* [WHAT THE TASK ASKS]: List each line of the data that holds the string "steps".

* [MATERIAL FOR THE TASK]:
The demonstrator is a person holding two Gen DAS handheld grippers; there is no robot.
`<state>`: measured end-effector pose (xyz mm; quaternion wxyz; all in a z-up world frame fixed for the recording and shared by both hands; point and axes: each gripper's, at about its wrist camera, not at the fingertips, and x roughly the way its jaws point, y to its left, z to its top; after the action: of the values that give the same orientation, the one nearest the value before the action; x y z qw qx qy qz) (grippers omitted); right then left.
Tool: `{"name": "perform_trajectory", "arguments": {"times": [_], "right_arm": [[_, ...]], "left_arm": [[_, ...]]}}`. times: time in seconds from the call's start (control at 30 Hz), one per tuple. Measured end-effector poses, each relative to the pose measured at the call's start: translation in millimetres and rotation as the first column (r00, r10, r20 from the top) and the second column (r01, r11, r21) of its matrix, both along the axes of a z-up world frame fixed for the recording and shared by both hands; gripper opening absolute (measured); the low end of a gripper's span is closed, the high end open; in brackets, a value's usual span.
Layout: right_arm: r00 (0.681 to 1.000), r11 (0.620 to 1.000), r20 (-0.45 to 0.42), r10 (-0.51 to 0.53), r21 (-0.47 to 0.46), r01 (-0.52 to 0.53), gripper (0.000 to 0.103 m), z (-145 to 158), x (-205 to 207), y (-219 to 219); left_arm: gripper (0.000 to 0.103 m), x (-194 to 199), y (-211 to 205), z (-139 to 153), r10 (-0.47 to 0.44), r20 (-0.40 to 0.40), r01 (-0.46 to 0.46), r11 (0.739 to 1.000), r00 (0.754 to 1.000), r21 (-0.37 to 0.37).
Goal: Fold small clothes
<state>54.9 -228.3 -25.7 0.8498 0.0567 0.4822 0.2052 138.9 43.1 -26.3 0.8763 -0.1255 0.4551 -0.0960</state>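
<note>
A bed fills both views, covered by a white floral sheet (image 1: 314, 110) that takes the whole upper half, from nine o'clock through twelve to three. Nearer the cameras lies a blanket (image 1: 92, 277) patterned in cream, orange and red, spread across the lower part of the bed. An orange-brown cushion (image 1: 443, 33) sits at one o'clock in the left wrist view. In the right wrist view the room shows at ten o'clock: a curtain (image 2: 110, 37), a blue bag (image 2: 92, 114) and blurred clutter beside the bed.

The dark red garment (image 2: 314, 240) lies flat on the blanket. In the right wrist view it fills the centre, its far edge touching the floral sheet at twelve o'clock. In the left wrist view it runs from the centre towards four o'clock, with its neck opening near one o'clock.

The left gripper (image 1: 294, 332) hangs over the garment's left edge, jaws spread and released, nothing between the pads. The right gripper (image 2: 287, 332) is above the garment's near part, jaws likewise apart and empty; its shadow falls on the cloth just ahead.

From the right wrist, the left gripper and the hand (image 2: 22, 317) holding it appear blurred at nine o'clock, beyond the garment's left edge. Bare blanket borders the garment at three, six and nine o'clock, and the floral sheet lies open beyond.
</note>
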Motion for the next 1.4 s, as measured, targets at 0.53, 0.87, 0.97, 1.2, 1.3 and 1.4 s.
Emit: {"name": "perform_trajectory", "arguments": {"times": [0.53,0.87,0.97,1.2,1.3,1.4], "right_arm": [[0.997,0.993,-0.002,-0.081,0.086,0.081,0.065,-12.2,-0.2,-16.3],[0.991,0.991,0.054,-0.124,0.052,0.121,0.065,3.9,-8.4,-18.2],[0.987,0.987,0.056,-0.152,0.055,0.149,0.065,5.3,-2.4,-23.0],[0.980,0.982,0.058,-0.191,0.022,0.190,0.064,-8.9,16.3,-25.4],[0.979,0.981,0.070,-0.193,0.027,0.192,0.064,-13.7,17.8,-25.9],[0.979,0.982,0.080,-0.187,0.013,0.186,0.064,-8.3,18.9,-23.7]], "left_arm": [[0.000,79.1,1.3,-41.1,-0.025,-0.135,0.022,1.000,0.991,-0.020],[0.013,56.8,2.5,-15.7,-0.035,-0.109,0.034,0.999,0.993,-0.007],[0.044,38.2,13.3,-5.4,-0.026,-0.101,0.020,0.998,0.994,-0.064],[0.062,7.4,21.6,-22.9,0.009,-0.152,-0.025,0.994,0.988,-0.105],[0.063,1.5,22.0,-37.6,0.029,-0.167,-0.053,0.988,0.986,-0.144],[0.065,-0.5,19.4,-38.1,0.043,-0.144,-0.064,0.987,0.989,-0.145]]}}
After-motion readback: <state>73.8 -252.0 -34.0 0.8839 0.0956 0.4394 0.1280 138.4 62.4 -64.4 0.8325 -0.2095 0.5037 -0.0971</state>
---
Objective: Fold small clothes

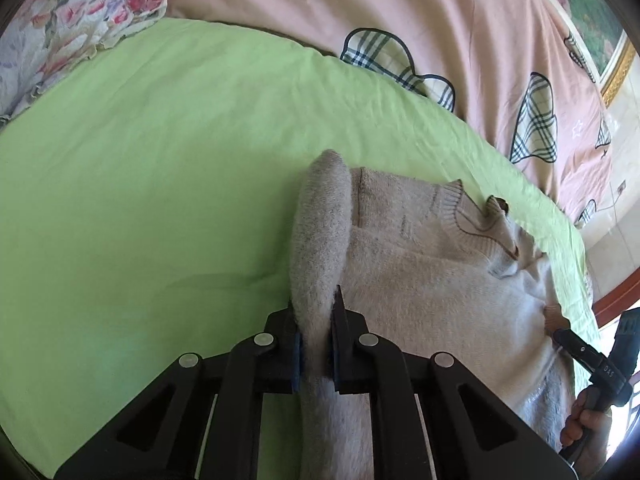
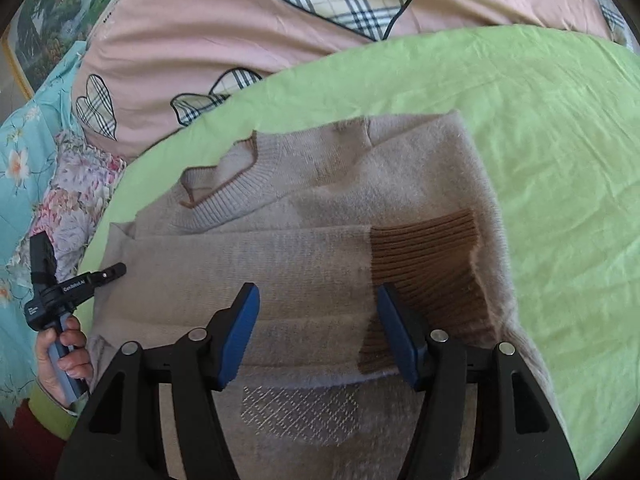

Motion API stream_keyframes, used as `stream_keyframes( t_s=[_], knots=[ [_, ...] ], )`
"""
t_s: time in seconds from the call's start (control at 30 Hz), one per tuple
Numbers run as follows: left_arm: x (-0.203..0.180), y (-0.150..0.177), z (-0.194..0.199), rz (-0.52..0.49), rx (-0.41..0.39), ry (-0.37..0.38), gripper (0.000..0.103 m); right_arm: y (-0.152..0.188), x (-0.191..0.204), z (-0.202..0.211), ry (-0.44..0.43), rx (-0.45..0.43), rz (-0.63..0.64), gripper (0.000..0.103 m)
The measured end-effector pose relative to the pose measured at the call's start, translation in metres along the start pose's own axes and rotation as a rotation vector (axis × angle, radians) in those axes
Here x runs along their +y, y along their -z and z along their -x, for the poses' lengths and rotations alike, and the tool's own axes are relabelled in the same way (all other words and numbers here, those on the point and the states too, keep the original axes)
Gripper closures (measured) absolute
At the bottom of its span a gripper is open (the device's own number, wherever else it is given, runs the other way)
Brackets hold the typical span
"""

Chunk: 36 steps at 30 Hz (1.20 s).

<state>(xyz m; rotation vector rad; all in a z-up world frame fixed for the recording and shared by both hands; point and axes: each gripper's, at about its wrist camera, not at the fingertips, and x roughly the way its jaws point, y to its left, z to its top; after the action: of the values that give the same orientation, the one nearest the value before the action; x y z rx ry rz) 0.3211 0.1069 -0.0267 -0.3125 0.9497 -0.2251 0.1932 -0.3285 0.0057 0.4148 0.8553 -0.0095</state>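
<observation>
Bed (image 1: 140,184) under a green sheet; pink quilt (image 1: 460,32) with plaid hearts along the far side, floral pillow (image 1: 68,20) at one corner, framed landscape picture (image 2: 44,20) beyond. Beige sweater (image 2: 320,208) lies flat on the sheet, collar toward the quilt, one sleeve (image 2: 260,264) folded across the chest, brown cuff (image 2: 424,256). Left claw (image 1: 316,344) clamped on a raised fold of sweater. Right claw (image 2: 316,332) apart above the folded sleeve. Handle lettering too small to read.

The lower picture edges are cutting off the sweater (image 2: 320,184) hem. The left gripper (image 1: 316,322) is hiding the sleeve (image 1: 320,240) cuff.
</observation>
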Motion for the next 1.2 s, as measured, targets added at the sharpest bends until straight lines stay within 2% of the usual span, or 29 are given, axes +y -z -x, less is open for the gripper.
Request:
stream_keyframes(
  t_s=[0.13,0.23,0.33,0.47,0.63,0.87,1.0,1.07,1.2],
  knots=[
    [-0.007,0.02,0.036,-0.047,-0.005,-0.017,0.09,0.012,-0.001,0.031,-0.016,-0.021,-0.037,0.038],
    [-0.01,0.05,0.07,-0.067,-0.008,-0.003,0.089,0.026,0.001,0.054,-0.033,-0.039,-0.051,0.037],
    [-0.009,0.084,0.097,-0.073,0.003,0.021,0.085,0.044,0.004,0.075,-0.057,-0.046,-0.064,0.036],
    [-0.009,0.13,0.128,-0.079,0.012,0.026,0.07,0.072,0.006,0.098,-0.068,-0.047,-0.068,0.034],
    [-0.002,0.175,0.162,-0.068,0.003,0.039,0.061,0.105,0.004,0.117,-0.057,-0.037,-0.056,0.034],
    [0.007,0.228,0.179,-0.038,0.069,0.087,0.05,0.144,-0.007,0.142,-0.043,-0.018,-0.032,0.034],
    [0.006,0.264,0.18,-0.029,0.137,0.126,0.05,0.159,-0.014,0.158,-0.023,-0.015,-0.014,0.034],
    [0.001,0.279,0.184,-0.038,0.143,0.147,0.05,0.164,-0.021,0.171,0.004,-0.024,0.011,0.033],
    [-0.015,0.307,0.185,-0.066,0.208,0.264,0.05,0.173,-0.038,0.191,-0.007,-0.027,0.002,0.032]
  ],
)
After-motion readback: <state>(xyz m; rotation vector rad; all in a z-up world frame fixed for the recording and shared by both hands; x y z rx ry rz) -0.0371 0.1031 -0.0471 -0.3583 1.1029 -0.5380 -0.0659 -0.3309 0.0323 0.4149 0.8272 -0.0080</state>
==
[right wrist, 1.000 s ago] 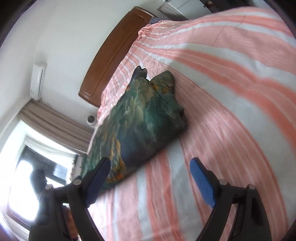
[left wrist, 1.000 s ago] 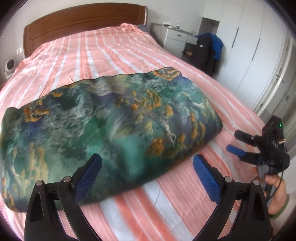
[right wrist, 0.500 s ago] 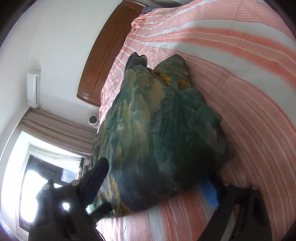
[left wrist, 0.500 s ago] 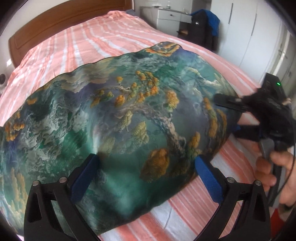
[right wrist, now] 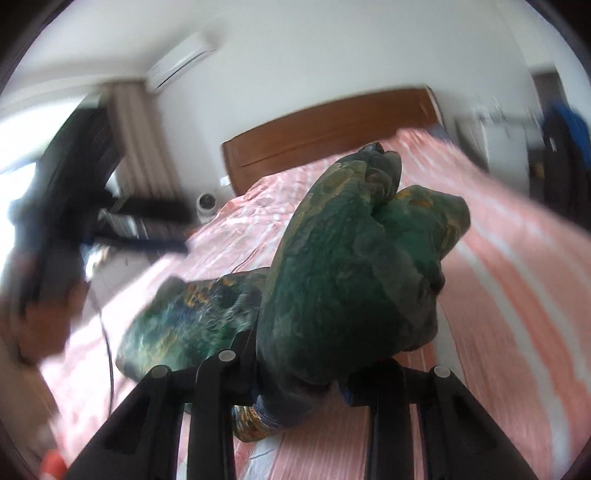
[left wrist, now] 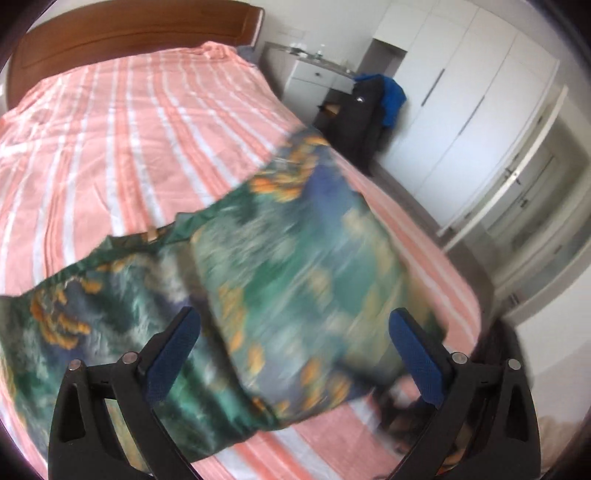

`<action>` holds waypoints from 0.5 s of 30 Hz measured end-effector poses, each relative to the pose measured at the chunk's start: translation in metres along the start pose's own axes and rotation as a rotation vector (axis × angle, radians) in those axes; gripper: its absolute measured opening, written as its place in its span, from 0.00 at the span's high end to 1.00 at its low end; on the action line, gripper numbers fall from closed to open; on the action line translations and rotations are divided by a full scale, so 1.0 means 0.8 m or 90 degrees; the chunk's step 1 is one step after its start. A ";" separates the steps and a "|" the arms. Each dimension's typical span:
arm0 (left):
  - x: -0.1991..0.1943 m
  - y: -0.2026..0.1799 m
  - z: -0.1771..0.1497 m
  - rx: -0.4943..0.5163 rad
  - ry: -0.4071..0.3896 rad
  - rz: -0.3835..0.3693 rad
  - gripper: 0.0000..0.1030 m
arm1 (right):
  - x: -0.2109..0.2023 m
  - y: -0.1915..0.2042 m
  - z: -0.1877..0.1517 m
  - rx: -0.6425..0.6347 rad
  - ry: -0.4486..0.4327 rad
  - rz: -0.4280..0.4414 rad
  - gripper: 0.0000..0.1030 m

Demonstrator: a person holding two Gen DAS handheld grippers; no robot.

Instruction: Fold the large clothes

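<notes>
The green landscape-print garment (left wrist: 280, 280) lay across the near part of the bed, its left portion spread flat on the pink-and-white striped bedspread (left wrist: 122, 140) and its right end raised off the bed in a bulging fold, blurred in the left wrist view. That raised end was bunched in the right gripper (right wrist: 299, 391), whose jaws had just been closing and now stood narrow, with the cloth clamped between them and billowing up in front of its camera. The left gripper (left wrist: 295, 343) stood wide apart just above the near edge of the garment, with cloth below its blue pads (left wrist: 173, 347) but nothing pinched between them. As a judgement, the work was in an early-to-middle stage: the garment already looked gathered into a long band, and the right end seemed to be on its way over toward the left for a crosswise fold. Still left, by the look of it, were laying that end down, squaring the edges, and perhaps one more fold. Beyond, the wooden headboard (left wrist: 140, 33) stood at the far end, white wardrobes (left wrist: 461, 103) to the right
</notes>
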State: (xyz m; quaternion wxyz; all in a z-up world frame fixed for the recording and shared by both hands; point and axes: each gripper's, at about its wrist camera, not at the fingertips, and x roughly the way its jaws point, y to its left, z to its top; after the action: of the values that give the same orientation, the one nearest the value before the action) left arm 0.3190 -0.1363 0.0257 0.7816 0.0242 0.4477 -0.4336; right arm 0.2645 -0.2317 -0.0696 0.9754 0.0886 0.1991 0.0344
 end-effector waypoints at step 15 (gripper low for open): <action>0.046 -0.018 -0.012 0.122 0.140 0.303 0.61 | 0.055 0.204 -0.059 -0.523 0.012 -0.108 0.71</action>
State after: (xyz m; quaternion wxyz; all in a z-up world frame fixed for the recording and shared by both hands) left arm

* [ANSWER SECTION]:
Chunk: 36 steps at 30 Hz (1.20 s).
`<action>` holds waypoints from 0.5 s of 30 Hz measured end-effector poses, each relative to the pose measured at the chunk's start: translation in metres along the start pose's own axes and rotation as a rotation vector (axis × angle, radians) in those axes; gripper: its absolute measured opening, written as its place in its span, from 0.00 at the span's high end to 1.00 at its low end; on the action line, gripper numbers fall from closed to open; on the action line translations and rotations are divided by a full scale, so 1.0 means 0.8 m or 90 degrees; the chunk's step 1 is one step after its start. A ";" separates the steps and a "|" the arms. Each dimension's typical span:

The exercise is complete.